• [Problem details] Filter the entries, keeping every line with the string "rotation".

::::::::

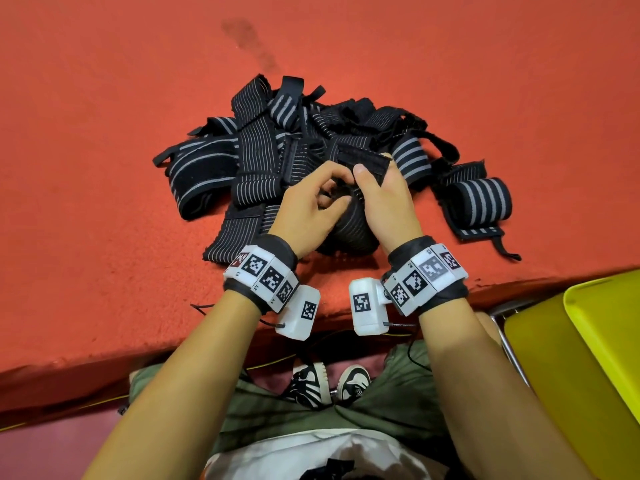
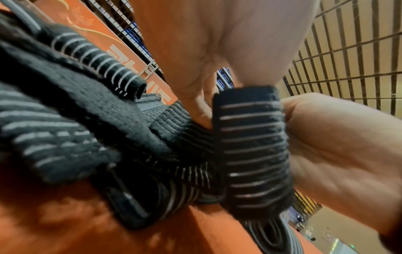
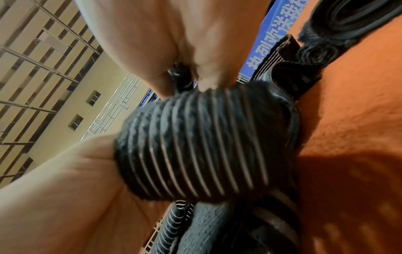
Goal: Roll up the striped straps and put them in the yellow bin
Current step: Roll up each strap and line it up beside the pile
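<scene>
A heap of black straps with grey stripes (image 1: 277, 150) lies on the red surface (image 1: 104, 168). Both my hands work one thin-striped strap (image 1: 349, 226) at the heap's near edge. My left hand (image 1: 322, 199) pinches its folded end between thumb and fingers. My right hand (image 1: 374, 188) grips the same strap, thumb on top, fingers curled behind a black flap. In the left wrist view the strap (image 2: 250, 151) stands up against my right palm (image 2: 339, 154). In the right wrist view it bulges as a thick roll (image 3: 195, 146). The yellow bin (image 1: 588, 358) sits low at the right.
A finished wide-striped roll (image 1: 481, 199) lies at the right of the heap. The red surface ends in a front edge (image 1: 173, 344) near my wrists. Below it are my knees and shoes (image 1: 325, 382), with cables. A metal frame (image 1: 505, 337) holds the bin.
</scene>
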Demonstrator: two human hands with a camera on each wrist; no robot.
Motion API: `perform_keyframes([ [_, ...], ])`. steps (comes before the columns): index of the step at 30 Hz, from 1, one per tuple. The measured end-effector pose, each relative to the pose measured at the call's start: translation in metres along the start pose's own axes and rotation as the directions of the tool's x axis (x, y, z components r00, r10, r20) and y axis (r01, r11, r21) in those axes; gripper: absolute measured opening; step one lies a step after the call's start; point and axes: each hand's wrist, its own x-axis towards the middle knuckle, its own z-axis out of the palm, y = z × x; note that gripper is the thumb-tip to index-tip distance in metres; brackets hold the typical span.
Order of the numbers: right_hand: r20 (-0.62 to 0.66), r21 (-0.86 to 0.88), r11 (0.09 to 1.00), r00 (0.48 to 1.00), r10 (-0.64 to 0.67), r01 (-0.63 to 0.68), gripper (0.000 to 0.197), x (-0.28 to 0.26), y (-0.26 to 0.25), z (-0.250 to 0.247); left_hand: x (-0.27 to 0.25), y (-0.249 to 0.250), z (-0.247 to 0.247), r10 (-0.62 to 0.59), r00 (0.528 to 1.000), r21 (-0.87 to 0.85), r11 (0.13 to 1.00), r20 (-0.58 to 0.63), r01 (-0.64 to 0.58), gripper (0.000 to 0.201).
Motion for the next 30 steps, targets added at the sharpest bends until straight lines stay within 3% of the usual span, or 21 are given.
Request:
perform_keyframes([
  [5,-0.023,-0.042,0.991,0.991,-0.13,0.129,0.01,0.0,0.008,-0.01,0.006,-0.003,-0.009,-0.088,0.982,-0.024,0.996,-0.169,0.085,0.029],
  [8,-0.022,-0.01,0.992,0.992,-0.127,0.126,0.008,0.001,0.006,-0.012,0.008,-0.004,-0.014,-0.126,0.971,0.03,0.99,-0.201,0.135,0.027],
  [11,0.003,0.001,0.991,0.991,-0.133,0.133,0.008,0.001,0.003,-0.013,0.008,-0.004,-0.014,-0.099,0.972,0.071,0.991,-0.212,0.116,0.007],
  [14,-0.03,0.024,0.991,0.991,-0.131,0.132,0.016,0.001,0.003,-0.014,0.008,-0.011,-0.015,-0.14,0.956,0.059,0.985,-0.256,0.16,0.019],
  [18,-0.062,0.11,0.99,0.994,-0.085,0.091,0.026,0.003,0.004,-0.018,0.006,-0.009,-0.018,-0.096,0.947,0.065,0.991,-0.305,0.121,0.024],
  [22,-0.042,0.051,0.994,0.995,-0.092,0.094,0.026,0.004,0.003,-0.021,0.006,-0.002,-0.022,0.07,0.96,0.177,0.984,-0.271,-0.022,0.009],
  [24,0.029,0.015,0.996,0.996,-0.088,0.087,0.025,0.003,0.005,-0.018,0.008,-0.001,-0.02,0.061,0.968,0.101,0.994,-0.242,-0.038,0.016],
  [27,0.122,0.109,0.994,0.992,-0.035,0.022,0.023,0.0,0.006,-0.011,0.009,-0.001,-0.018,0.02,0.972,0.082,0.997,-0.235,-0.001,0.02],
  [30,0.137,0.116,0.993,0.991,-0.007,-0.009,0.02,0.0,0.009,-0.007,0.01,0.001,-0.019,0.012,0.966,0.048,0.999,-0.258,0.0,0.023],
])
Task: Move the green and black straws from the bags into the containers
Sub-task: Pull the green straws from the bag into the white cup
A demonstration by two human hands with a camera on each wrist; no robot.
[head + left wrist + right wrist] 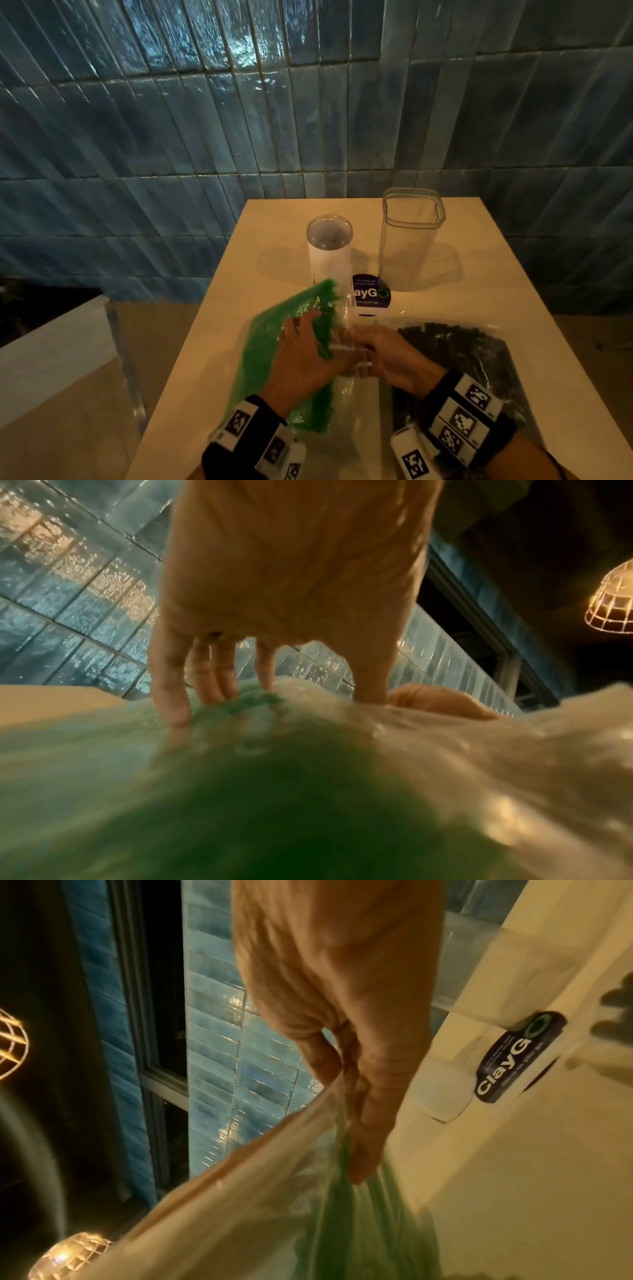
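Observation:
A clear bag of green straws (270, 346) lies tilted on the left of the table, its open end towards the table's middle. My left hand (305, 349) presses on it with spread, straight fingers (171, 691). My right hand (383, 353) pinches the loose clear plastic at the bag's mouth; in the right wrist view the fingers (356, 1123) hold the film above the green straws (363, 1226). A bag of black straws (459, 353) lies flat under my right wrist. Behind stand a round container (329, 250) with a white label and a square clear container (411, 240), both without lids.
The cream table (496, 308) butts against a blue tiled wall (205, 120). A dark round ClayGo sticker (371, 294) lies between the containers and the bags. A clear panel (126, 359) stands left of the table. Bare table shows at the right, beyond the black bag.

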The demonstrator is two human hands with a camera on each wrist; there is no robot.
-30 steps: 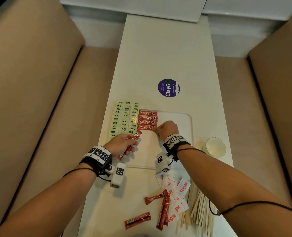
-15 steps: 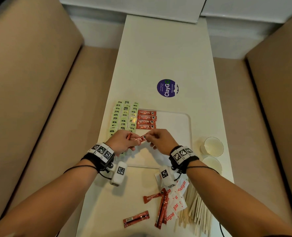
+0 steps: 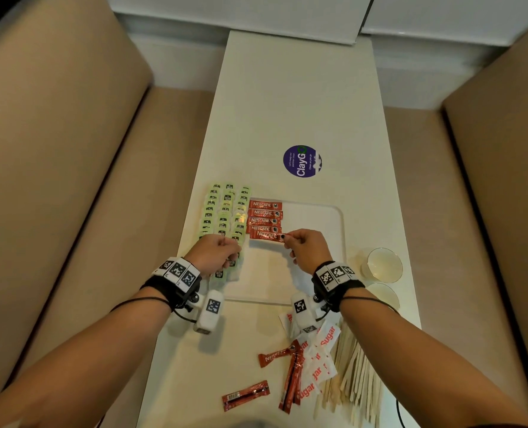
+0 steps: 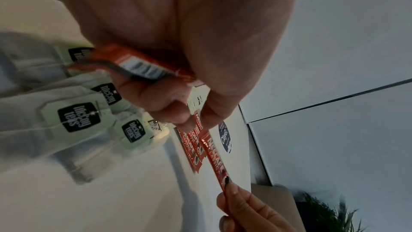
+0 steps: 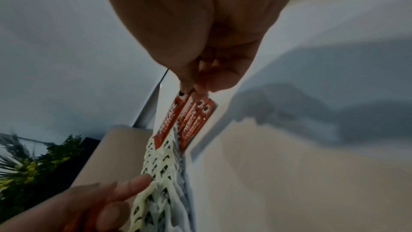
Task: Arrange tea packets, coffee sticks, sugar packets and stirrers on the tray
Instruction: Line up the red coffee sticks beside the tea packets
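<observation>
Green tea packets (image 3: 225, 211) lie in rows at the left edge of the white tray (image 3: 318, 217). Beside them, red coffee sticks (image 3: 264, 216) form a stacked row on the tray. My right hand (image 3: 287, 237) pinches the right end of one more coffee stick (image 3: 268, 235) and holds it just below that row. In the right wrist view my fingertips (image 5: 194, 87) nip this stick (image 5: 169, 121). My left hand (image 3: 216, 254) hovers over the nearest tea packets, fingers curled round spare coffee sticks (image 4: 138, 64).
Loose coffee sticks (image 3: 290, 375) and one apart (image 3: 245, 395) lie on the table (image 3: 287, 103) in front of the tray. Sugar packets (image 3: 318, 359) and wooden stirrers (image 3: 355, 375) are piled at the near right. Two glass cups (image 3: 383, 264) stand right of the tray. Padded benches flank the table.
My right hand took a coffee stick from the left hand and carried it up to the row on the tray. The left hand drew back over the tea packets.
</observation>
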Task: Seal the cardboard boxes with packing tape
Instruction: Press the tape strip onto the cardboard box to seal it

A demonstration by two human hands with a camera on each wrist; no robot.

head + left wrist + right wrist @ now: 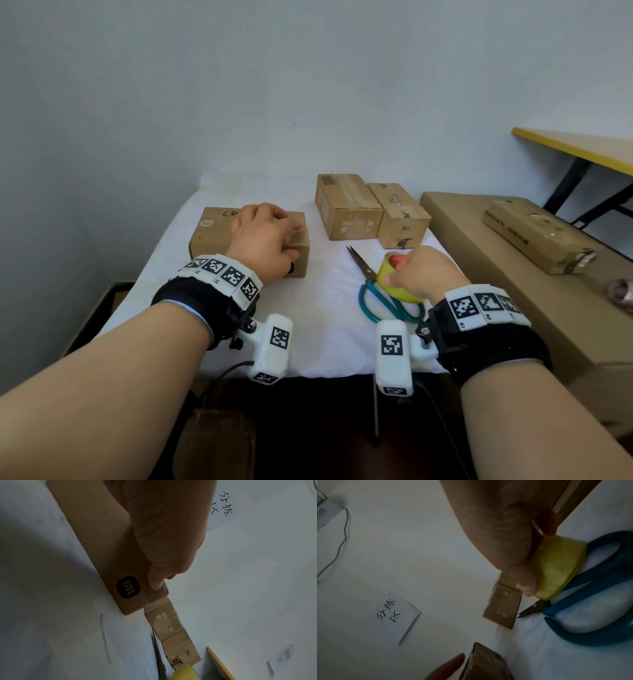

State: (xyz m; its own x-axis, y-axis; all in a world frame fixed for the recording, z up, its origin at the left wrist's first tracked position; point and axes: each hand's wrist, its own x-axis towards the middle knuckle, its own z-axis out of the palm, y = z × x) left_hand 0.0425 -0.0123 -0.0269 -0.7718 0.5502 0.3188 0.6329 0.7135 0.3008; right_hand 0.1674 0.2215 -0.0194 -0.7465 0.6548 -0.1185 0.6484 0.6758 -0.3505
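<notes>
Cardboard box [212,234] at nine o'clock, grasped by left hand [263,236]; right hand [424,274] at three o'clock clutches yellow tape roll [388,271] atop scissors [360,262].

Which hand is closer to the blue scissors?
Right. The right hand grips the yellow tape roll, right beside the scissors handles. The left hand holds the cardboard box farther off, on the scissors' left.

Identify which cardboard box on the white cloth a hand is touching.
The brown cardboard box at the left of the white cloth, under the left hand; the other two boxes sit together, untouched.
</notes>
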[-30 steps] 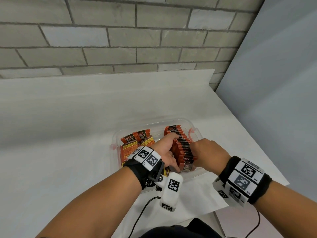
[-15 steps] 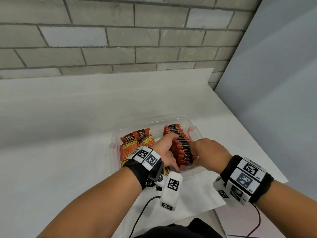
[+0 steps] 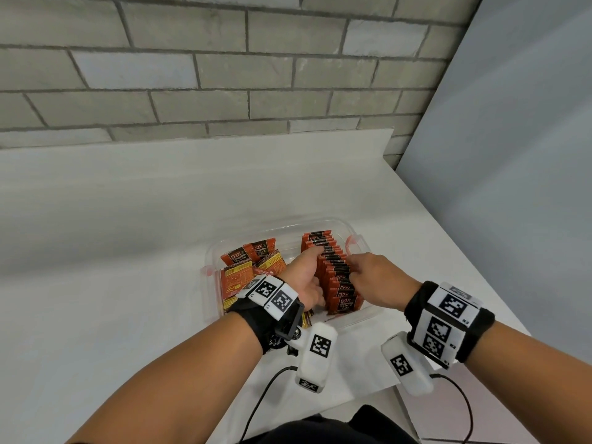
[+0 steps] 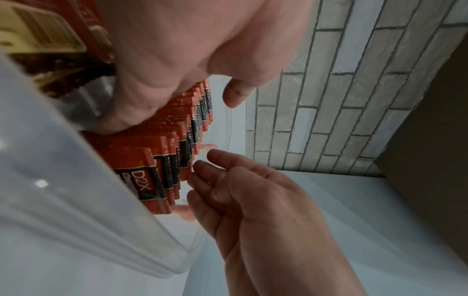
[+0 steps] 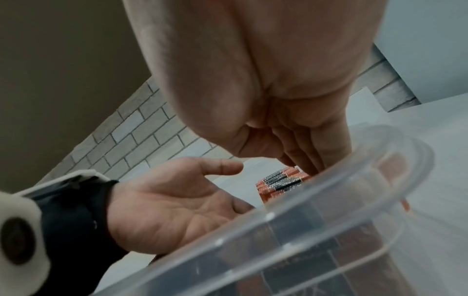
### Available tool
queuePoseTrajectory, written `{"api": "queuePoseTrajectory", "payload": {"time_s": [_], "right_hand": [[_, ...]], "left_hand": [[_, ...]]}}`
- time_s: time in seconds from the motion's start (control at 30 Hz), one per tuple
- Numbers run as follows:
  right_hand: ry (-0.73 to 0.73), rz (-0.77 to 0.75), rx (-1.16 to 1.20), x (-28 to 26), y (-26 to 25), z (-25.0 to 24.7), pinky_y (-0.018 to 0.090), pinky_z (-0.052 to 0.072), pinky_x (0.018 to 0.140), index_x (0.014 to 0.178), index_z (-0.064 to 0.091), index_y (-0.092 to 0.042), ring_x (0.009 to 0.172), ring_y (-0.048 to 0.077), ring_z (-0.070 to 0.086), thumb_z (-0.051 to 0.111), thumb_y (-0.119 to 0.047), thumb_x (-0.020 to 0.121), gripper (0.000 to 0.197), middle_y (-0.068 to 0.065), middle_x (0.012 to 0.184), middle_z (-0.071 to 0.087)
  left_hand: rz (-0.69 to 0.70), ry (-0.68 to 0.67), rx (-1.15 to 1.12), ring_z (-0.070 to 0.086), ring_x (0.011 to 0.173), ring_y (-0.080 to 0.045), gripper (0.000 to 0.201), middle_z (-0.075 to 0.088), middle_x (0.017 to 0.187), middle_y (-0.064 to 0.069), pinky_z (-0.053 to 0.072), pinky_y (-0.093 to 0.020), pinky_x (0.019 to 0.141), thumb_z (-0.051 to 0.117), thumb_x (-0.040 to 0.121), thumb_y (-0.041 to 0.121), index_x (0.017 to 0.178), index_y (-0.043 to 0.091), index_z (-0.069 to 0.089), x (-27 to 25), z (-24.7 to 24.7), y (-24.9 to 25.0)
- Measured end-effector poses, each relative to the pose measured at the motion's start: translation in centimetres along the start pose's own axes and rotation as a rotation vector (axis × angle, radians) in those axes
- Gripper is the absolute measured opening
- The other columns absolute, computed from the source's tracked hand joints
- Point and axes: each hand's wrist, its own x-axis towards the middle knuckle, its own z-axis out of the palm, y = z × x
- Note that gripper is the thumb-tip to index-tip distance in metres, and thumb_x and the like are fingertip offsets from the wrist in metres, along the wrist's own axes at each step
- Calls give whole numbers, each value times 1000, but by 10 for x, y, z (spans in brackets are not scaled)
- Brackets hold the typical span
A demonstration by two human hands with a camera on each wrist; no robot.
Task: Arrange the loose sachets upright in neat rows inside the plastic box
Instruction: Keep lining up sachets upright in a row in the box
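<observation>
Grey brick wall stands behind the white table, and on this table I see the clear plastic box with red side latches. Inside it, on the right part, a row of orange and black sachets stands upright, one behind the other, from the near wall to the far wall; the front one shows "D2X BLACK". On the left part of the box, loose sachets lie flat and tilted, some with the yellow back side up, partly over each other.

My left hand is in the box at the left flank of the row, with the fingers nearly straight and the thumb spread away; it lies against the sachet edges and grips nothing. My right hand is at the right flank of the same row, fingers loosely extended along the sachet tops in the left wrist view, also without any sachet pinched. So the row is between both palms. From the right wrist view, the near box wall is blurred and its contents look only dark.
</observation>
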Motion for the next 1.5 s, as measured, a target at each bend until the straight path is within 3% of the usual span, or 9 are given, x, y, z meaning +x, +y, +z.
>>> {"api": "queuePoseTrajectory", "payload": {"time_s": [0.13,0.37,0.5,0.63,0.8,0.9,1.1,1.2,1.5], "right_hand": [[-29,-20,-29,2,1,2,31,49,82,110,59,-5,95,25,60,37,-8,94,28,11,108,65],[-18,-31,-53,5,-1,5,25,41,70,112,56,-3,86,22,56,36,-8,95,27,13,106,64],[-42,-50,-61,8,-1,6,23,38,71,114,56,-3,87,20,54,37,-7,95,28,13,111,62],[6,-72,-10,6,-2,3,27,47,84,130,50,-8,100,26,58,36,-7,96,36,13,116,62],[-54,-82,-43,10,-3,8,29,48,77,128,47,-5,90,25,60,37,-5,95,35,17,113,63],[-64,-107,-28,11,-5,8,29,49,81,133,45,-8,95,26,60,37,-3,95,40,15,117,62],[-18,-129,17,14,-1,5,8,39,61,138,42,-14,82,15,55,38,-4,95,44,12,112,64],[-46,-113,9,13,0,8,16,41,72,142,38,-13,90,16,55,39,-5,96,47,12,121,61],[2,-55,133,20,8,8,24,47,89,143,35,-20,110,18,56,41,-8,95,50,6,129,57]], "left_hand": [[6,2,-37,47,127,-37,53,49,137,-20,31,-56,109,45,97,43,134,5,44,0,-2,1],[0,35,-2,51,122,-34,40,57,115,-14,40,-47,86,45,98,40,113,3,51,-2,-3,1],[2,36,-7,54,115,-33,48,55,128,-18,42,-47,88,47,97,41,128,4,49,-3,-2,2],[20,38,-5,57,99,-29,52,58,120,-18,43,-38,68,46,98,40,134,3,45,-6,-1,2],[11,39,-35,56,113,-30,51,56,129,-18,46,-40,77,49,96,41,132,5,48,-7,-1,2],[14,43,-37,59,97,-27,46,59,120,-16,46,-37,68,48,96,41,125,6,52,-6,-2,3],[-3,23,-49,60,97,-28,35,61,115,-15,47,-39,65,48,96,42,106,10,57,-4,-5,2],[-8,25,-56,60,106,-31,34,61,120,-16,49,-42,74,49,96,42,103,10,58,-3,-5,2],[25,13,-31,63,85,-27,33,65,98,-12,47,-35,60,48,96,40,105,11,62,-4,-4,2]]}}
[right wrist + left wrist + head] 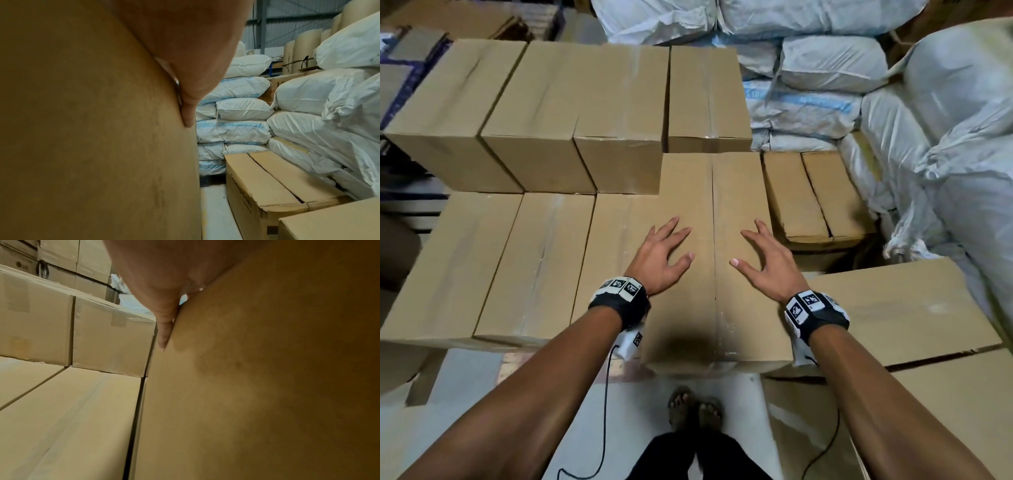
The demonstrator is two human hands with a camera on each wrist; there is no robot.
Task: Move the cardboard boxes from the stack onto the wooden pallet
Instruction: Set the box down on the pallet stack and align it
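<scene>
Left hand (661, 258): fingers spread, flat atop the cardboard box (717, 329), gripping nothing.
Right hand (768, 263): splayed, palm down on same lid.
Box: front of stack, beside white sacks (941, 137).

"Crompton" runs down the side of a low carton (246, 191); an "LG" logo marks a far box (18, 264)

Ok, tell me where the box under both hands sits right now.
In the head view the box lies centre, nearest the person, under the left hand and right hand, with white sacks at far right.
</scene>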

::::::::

• [Solved exercise]
Motion API: `perform_keyframes([ [_, ...], ])`. steps (comes before the columns): index of the step at 30 Hz, from 1, one per tuple. The measured end-effector pose, each relative to the pose measured at the call's start: translation in metres along the start pose's own axes and rotation as the directions of the tool's x axis (x, y, z components r00, r10, r20) and y axis (r01, r11, r21) in those axes; gripper: absolute measured opening; step one lies a step after the call's start; point and axes: each hand's wrist, its own x-axis towards the middle knuckle, its own z-axis out of the palm, y = z × x; note that gripper is the thumb-tip to index-tip distance in metres; brackets hold the typical span.
- Measured end-effector poses, each relative to the pose measured at the motion's start: translation in centimetres along the start pose's own axes and rotation as a rotation vector (axis × angle, radians) in those axes

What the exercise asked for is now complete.